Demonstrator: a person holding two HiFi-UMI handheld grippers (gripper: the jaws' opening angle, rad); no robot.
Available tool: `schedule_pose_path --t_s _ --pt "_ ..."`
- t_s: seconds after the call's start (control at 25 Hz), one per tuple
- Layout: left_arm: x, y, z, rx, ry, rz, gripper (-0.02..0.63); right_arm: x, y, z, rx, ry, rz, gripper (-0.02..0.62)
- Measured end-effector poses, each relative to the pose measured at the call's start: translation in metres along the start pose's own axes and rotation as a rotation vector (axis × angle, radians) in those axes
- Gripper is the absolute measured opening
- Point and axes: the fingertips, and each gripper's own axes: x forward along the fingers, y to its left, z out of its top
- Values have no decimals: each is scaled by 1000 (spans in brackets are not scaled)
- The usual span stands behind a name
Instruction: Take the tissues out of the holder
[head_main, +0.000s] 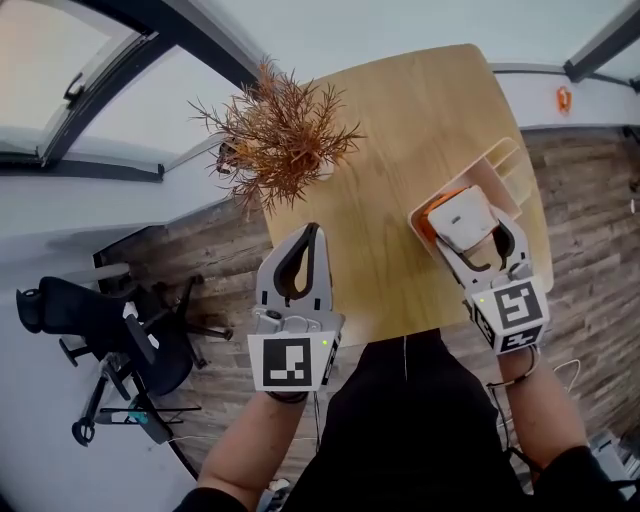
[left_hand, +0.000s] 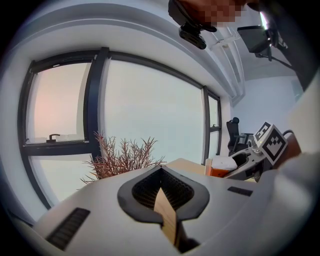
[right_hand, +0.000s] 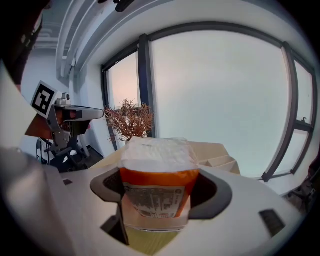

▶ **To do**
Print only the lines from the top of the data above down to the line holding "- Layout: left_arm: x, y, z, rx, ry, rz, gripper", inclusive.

▶ **Solution below**
Demonstrator: a person holding two HiFi-UMI handheld grippers (gripper: the jaws' opening angle, rad); no robot.
Available tool: `schedule_pose_path --t_s _ --pt "_ ..."`
- t_s: seconds after the call's start (control at 25 Hz), one per tuple
- Layout: left_arm: x, y, z, rx, ry, rz, gripper (-0.02..0.63); right_arm: x, y, z, rx, ry, rz, gripper (-0.02..0.62)

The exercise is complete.